My younger son took it particularly hard and went into a funk. It required a lesson on the dignity of losing with grace. He moped for a couple of days. Then it was his birthday. One big steak later, he started looking at recruiting again and who Auburn was getting next year.

There’s always tomorrow. There’s always next year.

War Eagle!

Picture from

Thursday, January 2, 2014

Like Mother, Like Son

After graduate school, I accepted a job teaching English in Japan under a Japanese government program that hires thousands of foreign nationals each year. The Japanese government also arranges the trip over. I flew to Japan with the group that left from the Atlanta area. The night before our trip, we stayed at the same hotel. The idea of the hotel was that, since our hosts wanted to make sure that no one missed the plane, we would be bussed to the airport together.

Like all of those flying out the next day, I spent one last evening with my family. Most of those going over said their goodbyes that evening.

Like I said, most said it. A few of the parents showed up again at the hotel the next morning to have breakfast with the people leaving that day. My mother was one of them. I gave her one last hug, said goodbye, and then heard what I didn’t expect. My mother said she was driving to the airport.

I looked at her and told her she wasn’t. I knew from the limited number of family that showed up at breakfast that no one was going to the airport. I hated to hurt my mother’s feelings, but I knew I needed to move on.

I thought about this recently as my older son went to Europe on a trip with his high school marching band. (They would perform in Italy and then perform in the London New Year’s Day Parade.) We drove to the airport, made sure he got checked in, and took him to his chaperone. Then we hung out, providing him last minute advice. When it was time to head for the security checkpoint, we went with them and watched him go through.

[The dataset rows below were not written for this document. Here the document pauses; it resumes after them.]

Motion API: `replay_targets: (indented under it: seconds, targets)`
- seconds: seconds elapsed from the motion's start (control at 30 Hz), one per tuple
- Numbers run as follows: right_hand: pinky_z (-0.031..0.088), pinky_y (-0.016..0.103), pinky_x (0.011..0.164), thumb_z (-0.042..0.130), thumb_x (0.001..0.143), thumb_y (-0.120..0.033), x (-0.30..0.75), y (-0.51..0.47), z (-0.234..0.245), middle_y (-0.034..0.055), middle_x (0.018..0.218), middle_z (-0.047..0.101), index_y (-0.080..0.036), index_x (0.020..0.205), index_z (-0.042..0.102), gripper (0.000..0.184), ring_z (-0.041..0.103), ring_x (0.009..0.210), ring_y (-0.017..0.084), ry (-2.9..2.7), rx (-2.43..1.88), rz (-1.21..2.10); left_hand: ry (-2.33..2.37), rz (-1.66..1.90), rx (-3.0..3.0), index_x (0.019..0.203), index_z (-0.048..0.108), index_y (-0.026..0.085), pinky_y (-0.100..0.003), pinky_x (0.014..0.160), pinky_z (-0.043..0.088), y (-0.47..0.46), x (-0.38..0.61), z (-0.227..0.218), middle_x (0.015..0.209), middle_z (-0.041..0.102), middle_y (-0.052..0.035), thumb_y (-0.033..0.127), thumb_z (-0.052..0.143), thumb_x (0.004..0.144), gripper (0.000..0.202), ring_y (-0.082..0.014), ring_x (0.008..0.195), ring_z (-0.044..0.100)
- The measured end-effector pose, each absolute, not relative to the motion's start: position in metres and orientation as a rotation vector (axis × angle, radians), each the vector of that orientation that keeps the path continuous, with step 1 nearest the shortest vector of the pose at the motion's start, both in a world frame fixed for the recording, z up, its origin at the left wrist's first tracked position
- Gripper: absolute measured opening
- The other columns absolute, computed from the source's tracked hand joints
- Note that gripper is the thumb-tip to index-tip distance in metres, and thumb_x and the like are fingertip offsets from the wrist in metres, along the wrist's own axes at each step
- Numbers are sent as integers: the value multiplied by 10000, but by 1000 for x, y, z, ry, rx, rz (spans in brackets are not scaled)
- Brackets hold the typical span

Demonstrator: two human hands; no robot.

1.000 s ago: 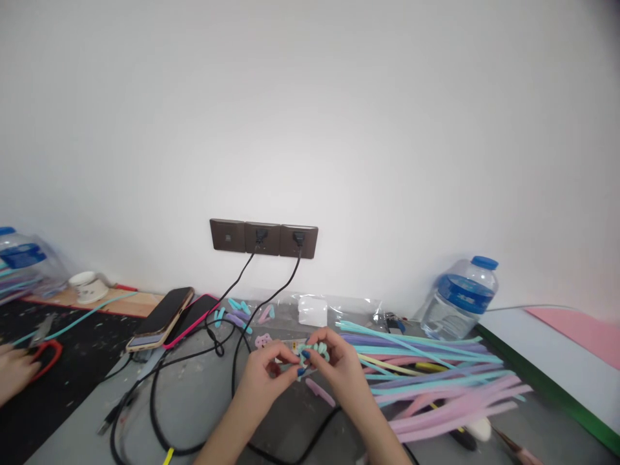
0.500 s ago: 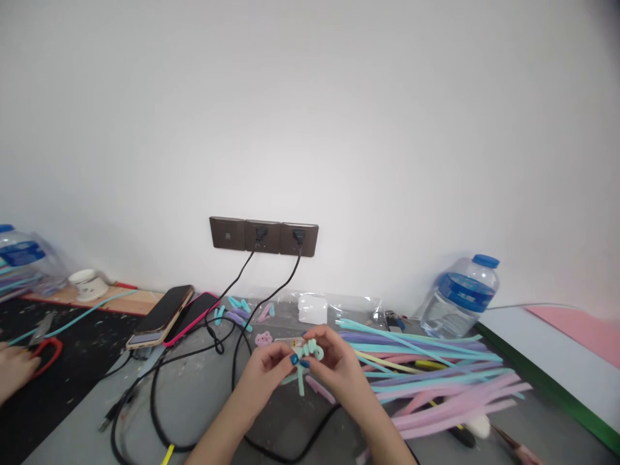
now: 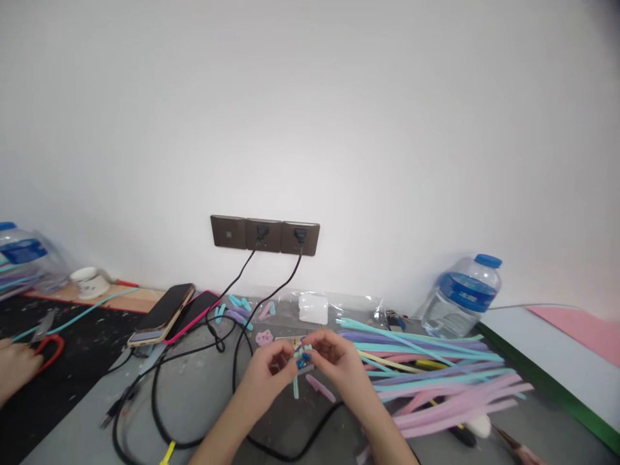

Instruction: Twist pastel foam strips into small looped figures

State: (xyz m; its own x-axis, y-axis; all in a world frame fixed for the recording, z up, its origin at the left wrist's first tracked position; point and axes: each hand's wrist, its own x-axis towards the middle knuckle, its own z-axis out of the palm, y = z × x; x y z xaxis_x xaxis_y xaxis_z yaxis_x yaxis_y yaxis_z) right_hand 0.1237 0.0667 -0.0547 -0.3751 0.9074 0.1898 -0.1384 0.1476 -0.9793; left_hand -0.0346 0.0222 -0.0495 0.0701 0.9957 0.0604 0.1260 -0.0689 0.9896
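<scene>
Near the front middle of the table, my left hand (image 3: 266, 376) and my right hand (image 3: 340, 367) meet fingertip to fingertip. Both are closed on a mint-green pipe cleaner (image 3: 296, 387). Its coiled part is mostly covered by my fingers, and a straight end hangs below my left fingertips. Just behind my left hand lies a small pink curled pipe-cleaner piece (image 3: 264, 338). A folded pink pipe-cleaner piece (image 3: 320, 388) rests on the table beneath my right hand.
Long pastel pipe cleaners (image 3: 436, 368) spread to the right, before a water bottle (image 3: 462, 297). Black cables (image 3: 234, 361) loop across the left side near two phones (image 3: 162, 313). At far left, another person's hand (image 3: 17, 368) is by red-handled scissors (image 3: 54, 352).
My fingers have closed further around the pipe cleaner, covering the coil that showed before. The hanging end has shifted slightly left. The surroundings look the same.
</scene>
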Motion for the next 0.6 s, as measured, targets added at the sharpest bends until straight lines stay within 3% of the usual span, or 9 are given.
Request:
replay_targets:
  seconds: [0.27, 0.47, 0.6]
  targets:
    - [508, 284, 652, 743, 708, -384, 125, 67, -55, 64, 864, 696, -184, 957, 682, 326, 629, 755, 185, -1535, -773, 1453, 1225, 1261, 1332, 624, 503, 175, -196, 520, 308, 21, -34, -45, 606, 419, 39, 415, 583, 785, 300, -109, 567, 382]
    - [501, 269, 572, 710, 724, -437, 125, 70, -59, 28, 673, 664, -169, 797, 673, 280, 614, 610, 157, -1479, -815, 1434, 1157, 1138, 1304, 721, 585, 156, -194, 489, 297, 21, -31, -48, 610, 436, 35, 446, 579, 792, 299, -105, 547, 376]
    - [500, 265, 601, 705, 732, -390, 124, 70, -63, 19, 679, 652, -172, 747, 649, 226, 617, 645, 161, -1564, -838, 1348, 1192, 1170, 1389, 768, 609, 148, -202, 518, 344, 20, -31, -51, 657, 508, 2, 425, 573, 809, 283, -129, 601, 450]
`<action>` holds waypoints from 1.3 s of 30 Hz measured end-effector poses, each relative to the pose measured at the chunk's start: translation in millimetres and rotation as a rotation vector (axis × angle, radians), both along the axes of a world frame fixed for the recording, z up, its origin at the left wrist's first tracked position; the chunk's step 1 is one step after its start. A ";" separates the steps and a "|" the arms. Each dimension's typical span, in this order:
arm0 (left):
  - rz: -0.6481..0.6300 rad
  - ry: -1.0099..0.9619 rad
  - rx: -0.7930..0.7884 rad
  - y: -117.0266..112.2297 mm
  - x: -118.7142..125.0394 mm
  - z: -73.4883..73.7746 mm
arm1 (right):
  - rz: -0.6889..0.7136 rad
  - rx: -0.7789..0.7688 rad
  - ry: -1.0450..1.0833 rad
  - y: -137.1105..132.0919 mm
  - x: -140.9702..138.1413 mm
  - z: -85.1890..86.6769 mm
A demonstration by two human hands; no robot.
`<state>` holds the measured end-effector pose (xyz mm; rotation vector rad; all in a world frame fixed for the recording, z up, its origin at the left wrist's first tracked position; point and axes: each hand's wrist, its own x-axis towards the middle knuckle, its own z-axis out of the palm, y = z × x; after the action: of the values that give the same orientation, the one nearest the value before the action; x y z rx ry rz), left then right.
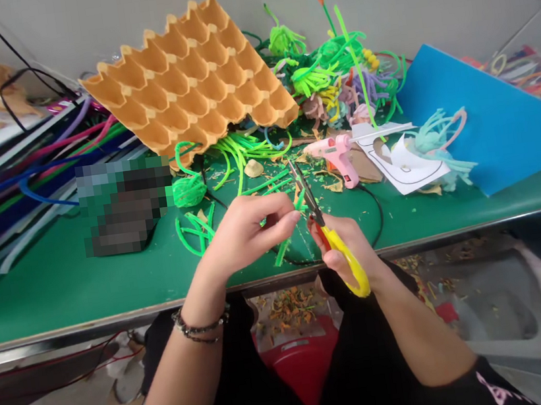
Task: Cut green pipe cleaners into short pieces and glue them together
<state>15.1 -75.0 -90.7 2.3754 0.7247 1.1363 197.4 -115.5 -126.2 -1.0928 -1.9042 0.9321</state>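
With our left hand (254, 228) we curl the fingers inward; we cannot tell whether they pinch the short green strip (301, 199) just beside their tips. Our right hand (348, 239) grips the scissors (328, 231), blades pointing away from us over the table (88, 293). A pink glue gun (336, 154) crowds the blades on the right. Farther out, an egg tray (185, 84) and a blue sheet (484, 121) bound our reach; green tabletop borders the front edge (116, 320) left of our wrist.

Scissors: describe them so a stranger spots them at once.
Start at the green tabletop and find the right hand over its near edge. It holds the scissors, metal blades pointing away. Their yellow handle sets them apart from the pink glue gun beyond.
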 end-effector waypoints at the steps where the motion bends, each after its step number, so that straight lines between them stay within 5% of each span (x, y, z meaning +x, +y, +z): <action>1: 0.006 0.000 -0.002 0.2 -0.4 0.3 | -0.004 -0.002 0.010 -0.3 0.0 0.0; 13: 0.122 0.056 -0.039 0.9 -8.3 2.7 | -0.143 0.026 0.068 -4.2 -4.1 1.6; 21: 0.158 0.043 -0.036 0.2 -8.9 2.7 | -0.031 -0.049 -0.025 2.2 -0.3 -6.0; 39: 0.116 0.072 -0.079 0.8 -11.7 2.5 | -0.051 0.028 -0.050 -2.8 -3.0 0.0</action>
<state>3.4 -74.2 -88.2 2.3441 0.9260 1.0519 194.4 -118.3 -126.2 -1.1530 -1.9144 0.8548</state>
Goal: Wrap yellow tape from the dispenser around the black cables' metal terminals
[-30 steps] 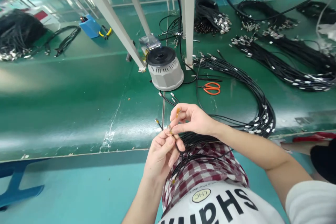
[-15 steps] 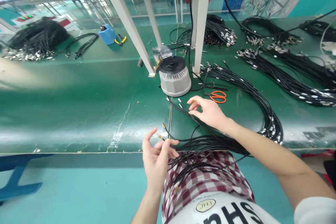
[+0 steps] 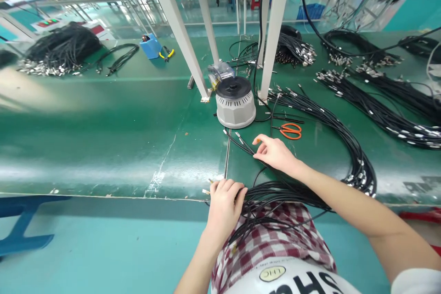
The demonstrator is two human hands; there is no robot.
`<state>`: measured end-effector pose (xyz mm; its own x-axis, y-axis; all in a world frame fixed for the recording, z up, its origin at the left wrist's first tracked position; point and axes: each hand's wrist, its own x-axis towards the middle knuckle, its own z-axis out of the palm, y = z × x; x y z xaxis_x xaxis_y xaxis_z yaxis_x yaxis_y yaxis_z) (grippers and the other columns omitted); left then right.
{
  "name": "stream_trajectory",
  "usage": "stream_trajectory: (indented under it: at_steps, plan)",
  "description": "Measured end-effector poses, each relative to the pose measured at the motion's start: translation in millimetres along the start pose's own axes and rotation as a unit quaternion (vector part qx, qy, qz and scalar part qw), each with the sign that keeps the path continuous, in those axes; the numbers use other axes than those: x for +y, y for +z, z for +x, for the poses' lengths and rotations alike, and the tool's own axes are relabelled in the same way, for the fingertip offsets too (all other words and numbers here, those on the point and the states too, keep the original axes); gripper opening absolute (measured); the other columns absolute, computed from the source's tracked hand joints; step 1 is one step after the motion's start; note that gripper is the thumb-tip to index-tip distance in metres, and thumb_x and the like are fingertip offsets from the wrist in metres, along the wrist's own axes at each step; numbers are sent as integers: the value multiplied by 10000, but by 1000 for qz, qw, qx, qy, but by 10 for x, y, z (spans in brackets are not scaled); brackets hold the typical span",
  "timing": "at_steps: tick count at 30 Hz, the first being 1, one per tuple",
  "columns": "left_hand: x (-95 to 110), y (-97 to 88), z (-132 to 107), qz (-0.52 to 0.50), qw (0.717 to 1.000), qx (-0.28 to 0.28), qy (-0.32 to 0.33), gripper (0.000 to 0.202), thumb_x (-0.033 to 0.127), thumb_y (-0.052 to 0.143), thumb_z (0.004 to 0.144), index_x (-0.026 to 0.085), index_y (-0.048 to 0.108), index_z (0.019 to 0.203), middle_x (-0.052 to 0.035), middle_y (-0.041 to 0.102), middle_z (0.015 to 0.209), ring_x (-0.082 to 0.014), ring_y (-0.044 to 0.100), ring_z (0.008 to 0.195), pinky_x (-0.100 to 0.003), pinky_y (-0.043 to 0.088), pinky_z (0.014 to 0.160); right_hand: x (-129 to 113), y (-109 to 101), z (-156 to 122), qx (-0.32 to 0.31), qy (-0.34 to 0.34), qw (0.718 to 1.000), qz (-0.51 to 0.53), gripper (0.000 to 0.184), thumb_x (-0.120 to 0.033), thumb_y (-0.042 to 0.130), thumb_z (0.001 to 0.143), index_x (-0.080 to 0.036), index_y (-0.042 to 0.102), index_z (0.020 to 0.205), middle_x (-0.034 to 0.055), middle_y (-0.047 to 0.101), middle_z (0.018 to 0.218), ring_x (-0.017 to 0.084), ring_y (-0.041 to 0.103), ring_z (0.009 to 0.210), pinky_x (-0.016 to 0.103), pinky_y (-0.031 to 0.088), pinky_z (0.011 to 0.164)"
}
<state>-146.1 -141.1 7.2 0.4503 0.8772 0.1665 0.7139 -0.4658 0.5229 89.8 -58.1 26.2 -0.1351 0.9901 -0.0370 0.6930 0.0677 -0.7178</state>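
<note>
My left hand rests at the near edge of the green bench, fingers curled over a bundle of thin black cables that runs across my lap; gold-tipped cable ends stick out to its left. My right hand lies farther out on the bench, fingers bent and pinching at loose black cable ends with silver connectors, an orange bit at one fingertip. A grey round device with a black top stands just beyond these ends.
Orange-handled scissors lie right of my right hand. A big loop of black cables and further bundles fill the right side. White frame posts rise from the bench. A blue box and a cable heap sit far left.
My hands have parted: the right reached out to the loose cable ends on the bench, and the left dropped to the bench edge and closed over the bundle.
</note>
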Motion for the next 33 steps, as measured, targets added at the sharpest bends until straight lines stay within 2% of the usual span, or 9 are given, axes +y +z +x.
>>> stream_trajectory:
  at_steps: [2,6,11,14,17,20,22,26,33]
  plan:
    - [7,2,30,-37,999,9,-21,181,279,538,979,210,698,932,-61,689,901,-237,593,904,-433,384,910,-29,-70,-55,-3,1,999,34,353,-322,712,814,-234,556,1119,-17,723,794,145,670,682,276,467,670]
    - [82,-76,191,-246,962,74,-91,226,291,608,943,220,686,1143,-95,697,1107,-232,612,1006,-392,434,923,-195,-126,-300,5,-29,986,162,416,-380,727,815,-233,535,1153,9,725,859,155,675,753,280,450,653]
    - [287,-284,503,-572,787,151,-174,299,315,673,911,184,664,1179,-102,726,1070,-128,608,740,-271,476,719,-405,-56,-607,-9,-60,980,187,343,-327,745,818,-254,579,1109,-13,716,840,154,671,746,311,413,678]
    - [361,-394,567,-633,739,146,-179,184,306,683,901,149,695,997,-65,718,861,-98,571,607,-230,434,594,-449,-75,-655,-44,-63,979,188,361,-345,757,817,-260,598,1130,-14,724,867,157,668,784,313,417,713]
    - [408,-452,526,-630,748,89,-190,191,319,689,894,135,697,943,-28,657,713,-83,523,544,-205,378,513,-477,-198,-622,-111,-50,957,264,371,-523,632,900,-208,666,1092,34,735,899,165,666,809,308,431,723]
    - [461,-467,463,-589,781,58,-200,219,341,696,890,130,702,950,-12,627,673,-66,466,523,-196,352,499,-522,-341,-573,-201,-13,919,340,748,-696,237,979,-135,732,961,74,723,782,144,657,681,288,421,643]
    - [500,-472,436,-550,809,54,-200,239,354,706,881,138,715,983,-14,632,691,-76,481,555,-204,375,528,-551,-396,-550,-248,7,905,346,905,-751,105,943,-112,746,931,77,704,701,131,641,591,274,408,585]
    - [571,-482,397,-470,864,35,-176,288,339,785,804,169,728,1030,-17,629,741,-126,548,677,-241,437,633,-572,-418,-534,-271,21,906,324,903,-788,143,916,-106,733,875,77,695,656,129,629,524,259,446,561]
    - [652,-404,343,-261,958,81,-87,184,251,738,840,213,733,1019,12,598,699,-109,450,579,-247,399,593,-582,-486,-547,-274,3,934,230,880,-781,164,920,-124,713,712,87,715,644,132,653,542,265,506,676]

At some point, it hit my wife and me that we were the only parents watching at the security checkpoint.

My wife, who had heard before the story of my first flight to Japan, turned to me and confirmed what I was thinking. We had done to our son what my mother had done to me.

The joys or parenthood.

Have you ever done anything to your kids and then realized your parents did the same thing to you?

The program I went to Japan with is called the JET program. The JET program brings thousands of foreign nationals to Japan each year, setting them up as language teachers in the school system. I highly recommend this program.